“The 2018/19 financial statements show a Government sucking up economic output and leaving more room for tax cuts,” says ACT Leader David Seymour.

“This year, the first year that truly reflects the current Government’s fiscal and economic management, Crown Revenue has increased $9.3 billion from last year to 39.8% of GDP, of which $6.2 billion is an increase in tax revenue. 

“The 2018/19 financial statements show a trend that is counter to New Zealanders’ interests as global headwinds accumulate. At all times, but especially when external pressures are greater, the Government should be focused on competitiveness. Instead we’re seeing the Government take more from the economy leaving less room for the private sector.

“Expenditure as a percentage of GDP is up as Government spending charges ahead in spite of softer economic growth.
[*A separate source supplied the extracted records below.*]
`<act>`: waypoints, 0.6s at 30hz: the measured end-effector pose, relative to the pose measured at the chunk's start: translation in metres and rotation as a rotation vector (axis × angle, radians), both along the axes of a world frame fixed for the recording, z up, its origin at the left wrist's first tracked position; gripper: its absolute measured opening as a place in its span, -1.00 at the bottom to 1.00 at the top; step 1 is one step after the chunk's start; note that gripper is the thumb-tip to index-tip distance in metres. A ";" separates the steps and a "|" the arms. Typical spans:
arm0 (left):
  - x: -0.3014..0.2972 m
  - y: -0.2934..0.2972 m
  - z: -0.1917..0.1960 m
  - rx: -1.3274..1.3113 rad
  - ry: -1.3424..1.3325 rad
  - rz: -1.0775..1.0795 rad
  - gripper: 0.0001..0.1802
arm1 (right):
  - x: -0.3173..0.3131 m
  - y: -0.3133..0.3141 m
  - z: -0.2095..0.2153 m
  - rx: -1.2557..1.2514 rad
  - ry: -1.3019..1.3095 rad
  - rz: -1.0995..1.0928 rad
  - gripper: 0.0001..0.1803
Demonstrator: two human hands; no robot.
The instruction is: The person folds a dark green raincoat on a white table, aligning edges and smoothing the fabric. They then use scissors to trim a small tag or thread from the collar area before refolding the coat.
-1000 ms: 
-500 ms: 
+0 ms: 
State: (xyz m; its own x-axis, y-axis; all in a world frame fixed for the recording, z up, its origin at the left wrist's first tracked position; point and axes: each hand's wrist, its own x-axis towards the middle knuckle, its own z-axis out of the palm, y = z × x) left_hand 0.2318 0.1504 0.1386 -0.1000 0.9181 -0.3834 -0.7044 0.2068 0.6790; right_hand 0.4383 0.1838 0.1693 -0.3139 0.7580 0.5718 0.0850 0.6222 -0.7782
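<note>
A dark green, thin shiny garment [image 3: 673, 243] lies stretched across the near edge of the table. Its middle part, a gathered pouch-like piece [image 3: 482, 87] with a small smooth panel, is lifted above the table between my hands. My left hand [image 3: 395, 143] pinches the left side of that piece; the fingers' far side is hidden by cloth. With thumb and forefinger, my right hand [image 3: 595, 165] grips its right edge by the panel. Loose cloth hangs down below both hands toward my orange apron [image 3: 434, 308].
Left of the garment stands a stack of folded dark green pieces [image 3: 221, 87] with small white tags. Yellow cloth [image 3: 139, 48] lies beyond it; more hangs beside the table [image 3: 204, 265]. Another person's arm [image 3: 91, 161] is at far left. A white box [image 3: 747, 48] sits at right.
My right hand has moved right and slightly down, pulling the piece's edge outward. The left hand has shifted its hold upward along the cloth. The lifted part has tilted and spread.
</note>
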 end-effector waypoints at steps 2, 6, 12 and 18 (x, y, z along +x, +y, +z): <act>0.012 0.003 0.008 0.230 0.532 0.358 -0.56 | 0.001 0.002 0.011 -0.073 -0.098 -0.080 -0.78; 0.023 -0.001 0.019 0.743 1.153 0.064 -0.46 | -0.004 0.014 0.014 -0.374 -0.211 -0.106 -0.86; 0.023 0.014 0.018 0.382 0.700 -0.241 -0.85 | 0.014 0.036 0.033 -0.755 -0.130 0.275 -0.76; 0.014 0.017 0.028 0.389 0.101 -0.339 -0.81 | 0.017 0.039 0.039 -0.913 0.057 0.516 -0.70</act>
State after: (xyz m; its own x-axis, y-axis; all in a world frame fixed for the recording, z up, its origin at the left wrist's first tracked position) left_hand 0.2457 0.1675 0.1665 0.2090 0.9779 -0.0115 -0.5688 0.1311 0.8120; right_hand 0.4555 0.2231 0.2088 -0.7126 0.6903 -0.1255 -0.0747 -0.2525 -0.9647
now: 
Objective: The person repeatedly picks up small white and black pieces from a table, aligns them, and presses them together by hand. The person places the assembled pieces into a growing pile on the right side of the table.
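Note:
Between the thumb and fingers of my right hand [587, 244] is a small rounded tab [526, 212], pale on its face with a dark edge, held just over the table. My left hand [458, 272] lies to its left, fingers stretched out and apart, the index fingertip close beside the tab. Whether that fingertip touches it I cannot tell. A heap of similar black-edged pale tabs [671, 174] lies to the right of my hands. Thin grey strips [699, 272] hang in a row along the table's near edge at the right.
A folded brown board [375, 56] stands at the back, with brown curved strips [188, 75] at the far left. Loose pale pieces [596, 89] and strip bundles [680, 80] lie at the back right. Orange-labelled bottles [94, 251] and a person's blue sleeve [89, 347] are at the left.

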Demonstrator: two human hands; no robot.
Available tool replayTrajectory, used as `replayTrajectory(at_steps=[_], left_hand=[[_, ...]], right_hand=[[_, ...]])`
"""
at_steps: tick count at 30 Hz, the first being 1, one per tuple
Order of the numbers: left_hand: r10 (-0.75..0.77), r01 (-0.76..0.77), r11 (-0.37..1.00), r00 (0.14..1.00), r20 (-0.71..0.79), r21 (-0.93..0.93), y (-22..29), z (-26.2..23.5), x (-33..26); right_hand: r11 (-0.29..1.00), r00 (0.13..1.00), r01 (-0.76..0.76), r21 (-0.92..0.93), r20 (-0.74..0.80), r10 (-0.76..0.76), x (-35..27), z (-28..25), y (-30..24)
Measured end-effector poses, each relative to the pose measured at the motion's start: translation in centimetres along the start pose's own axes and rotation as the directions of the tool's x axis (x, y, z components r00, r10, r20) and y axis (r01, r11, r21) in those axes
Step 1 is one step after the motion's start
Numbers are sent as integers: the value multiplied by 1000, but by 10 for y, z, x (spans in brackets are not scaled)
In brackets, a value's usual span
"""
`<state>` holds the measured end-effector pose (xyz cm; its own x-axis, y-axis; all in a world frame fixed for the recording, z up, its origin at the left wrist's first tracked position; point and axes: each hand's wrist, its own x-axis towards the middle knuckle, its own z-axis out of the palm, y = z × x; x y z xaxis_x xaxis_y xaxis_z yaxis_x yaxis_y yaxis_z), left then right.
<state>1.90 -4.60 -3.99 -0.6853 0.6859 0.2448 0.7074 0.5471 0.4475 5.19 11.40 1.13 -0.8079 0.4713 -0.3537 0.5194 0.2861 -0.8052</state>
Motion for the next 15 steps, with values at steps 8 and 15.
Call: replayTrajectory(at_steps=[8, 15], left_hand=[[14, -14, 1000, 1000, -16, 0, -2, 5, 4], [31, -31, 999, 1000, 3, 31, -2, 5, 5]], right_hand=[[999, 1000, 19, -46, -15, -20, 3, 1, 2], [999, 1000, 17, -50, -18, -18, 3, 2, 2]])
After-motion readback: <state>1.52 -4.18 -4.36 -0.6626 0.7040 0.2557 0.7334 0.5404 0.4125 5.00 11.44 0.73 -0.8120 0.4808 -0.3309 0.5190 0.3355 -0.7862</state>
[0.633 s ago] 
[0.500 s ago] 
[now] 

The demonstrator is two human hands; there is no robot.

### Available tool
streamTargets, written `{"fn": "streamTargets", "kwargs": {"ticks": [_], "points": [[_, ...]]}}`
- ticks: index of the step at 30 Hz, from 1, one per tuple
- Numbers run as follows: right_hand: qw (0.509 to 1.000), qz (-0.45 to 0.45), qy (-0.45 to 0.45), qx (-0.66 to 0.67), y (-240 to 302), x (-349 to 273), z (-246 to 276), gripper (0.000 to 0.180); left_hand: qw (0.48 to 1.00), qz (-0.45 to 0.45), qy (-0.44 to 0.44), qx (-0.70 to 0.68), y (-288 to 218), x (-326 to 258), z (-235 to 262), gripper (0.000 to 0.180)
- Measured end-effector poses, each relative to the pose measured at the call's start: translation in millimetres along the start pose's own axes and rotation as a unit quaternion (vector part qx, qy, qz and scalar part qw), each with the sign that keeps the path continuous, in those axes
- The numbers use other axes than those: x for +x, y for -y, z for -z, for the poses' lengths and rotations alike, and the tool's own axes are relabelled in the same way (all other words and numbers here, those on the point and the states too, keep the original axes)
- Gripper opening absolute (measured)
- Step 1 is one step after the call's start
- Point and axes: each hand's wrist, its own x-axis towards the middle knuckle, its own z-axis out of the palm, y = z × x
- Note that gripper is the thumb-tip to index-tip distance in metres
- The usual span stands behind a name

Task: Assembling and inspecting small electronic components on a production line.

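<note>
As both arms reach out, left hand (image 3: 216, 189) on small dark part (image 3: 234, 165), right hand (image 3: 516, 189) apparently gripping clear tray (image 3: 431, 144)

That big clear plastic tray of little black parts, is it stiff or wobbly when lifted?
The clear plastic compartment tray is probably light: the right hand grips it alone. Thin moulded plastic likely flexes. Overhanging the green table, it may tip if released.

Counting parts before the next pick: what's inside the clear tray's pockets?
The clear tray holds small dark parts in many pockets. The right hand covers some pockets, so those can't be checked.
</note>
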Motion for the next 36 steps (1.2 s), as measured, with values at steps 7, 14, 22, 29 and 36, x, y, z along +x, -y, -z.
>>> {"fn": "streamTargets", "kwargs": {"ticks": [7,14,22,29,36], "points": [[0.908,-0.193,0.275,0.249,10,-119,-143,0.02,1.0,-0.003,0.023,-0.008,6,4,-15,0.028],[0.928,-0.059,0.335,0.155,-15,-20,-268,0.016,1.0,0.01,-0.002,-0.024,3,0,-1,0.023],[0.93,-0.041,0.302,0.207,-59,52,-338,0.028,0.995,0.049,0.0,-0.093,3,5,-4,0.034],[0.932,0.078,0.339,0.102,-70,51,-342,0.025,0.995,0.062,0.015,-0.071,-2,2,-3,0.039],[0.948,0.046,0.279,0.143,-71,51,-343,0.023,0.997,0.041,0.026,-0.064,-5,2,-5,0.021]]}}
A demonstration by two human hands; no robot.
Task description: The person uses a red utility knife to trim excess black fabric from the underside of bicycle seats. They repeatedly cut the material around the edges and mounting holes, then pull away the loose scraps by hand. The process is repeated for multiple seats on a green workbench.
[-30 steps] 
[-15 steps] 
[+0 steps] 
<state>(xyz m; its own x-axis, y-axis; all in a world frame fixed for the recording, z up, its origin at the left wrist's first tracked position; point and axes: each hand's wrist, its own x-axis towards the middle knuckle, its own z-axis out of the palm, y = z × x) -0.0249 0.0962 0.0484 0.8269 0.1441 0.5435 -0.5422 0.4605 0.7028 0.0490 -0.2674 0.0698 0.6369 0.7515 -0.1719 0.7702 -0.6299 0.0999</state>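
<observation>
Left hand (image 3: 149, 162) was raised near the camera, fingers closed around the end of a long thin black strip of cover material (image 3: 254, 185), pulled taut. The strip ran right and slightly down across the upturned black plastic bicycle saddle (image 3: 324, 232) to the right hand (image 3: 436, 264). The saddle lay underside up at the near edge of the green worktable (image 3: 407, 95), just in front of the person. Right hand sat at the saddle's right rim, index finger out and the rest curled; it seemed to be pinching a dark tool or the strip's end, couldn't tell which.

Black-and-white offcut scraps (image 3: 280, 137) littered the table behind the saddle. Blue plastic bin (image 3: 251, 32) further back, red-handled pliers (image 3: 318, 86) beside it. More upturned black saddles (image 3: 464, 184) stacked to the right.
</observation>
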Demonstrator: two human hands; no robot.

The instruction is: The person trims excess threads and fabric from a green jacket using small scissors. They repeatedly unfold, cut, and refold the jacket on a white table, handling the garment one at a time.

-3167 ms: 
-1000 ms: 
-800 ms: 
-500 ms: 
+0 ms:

Last year Government Expenditure amounted to 36 per cent of GDP. This year the figure is up 1.1 per cent to 37.1 per cent of GDP.

“The Government’s financial statements for the year to June 30 show a Government committed to low quality spending as economic storm clouds loom.

“Altogether we have a Government that is happy to splash the cash, but the result is a commercial sector with less and less room to move. A more sensible option would be to remove the billions of low-quality spending implemented by the Government and implement ACT’s flat tax policy of 17.5 per cent personal and company tax. THAT would get the economy going.”